The reason which energy is not desired to be recovered can, for
example, be because the accumulator 905 is fully charged, i.e. that
the pressure in the accumulator has reached a maximum level. It can
also be because the lift arm assembly is desired to be lowered with
maximum force (through pushing by pumping force), and in such a
case a back pressure in the return line would counteract the
lowering movement.
[0161] Full Recovery:
[0162] The pilot-operated valve 289 is controlled so that a
suitable maximum allowable pressure is obtained, which means that
all flow passes through the hydraulic motor 295. The control of the
magnitude of the return flow occurs by means of the control valve
207. The control unit has information about the pressure on the
piston side of the hydraulic cylinder and preferably opens the
control valve 207 as much as possible. A calculation of how high a
back pressure should prevail after the control valve 207 in order
to obtain the requested flow can be performed. The pressure can be
measured by the pressure sensor 309.
[0163] For the hydraulic motor 295, it applies that
Mut=Displ*Pressure drop*.eta.hm/(2*PI). For the pump 903, it
applies that Min=Displ*Pressure drop/(.eta.hm*2*PI). By means of
input data regarding pressure, efficiencies and motor displacement,
a determination of the setting of the required displacement of the
pump 903 can be calculated. The pump is then controlled according
to the calculated value. Furthermore, a fine tuning of the
displacement can be performed after verifying the actual pressure
measured by the pressure sensor 309. A repeated calculation and
modulation of the displacement are performed continuously, since
the pressure varies in the accumulator 905 and on the piston side
of the hydraulic cylinder.
[0164] Partial Recovery:
[0165] If only a certain part of the energy can be recovered, a
calculation and modulation of the desired torque are performed by
adjusting the displacement of the pump 903. This corresponds to a
certain pressure in a position between the control valve and the
hydraulic motor, i.e. at the pressure sensor 309. A sensor 909 is
adapted to sense the speed on the shaft connecting the hydraulic
motor 295 to the pump 903. With information from the speed sensor
909, it can be verified that the hydraulic motor 295 and the pump
903 are not overspeeding. The pilot-operated valve 289 can then
adjust the maximum allowable pressure at the return port to a value
such that overspeeding cannot arise. Accordingly, a flow of
hydraulic fluid can be by-passed directly to the tank 243 via the
pilot-operated valve. The control valve 207 is adjusted in a
conventional manner so that the correct cylinder speed is obtained.
[0166] Combined recovery:
[0167] It is possible to switch between the above control options
(No, Full and Partial recovery) during one and the same lowering
event. For example, at the beginning of a lowering movement,
partial recovery can be applied in case the pressure in the
accumulator 905 is low. Thereafter, full recovery is performed and
after the accumulator 905 has reached maximum pressure no recovery
takes place.
[0168] According to a further variant, energy is recovered when
emptying the bucket (tilt-out). Recovery when emptying the bucket
takes place in a corresponding manner as when lowering the lift arm
assembly.
[0169] According to a further variant, energy is recovered when
steering with the steering lever. Energy recovery during lever
steering by means of a system according to the embodiment in FIG.

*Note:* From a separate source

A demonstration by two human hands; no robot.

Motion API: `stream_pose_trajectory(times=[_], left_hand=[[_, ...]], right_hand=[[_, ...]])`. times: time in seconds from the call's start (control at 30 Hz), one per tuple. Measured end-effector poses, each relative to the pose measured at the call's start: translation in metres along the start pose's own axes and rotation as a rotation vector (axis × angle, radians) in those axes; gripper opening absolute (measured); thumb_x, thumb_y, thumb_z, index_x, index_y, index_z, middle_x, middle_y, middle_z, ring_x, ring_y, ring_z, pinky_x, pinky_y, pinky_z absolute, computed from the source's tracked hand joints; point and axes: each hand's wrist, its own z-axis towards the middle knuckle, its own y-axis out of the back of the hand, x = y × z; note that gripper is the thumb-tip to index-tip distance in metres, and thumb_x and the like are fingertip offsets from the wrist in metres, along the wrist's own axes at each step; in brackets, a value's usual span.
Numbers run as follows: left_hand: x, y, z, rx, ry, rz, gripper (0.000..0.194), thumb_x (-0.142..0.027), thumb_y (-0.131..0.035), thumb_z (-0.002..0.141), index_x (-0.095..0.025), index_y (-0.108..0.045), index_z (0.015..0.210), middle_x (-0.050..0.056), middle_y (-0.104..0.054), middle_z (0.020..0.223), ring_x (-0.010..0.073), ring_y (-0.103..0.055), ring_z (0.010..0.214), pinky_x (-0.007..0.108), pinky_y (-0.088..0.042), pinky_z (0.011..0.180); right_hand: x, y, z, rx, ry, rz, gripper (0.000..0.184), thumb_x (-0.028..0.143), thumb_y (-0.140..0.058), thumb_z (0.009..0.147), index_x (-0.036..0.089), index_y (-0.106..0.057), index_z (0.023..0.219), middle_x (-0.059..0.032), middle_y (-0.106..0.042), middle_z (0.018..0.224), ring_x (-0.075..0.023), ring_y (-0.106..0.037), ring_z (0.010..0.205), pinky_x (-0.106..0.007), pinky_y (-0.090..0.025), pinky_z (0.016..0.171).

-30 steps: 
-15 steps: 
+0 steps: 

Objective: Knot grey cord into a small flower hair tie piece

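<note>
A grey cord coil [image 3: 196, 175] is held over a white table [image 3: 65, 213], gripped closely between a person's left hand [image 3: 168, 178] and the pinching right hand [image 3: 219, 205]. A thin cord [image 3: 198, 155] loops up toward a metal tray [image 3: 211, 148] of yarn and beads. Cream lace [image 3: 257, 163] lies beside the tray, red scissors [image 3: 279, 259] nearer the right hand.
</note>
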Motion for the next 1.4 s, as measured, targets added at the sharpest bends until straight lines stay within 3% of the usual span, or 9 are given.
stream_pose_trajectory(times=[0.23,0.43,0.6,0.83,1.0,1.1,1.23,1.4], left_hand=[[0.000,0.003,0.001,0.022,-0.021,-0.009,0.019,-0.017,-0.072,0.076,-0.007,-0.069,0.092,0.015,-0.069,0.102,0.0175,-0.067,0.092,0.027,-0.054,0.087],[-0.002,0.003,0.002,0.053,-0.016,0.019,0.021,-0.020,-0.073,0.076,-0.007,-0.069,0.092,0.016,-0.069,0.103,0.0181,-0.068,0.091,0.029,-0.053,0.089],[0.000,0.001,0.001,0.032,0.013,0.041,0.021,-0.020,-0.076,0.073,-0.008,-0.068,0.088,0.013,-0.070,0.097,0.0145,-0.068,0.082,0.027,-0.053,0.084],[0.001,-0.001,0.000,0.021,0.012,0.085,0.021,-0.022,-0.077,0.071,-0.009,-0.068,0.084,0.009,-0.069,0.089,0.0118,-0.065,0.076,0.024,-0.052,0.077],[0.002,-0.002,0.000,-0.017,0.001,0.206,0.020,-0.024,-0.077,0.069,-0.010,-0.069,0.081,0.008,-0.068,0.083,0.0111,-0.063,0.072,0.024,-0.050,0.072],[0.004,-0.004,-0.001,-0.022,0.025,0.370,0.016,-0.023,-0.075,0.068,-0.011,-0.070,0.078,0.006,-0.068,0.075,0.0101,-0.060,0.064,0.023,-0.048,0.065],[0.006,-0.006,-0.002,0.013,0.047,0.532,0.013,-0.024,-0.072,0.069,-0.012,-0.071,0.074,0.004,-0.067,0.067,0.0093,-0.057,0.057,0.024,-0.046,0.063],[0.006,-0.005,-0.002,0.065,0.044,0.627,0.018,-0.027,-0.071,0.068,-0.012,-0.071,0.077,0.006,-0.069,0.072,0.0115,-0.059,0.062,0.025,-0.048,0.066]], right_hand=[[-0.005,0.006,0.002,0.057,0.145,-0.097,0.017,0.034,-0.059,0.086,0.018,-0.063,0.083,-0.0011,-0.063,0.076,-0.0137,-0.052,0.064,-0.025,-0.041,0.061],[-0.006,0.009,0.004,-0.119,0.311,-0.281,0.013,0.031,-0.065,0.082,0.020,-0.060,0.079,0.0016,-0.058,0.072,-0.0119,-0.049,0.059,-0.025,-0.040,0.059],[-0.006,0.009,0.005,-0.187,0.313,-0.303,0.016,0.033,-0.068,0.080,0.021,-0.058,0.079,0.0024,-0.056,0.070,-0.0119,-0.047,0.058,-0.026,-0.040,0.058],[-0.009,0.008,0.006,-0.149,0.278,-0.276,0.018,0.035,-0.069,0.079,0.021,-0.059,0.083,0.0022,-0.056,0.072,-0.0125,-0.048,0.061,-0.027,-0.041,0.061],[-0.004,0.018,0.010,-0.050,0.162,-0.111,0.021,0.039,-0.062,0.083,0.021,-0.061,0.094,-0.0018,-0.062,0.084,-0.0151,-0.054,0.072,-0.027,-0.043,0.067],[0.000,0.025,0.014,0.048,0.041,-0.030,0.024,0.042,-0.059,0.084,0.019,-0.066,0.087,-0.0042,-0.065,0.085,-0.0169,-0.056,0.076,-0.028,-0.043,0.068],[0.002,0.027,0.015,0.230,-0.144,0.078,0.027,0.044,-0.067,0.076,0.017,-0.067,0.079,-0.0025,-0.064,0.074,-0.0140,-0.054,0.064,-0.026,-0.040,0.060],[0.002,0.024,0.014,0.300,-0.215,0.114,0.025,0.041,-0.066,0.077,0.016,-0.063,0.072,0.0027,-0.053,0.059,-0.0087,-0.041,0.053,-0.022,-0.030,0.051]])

10 takes place in substantially the same manner as for energy
recovery during lever steering by means of the system according to
the embodiment in FIG. 4, with some differences: [0170] In the case
"Full recovery", the biasing pressure is controlled by adjusting
the torque on the pump 903 (according to the previous
description).
[0171] According to a further variant, energy is recovered when
steering with the steering wheel (via orbitrol unit). Energy
recovery during steering wheel steering by means of a system
according to the embodiment in FIG. 10 takes place in substantially
the same manner as for energy recovery during steering wheel
steering by means of the system according to the embodiment in FIG.
4, with some differences: [0172] In the case "No recovery", the
displacement of the pump 903 is controlled to a (maximum) level, so
that the load on the hydraulic motor becomes so large than flow
cannot pass via the hydraulic motor 295.
[0173] FIG. 11 shows a further development of the embodiment in
FIG. 9. (This further development corresponds to the further
development in FIG. 5 of the hydraulic system in FIG. 4.) A
pressure limiter 1021 is arranged on a conduit 1023 connecting the
return conduit from the lever steering to the tank 243.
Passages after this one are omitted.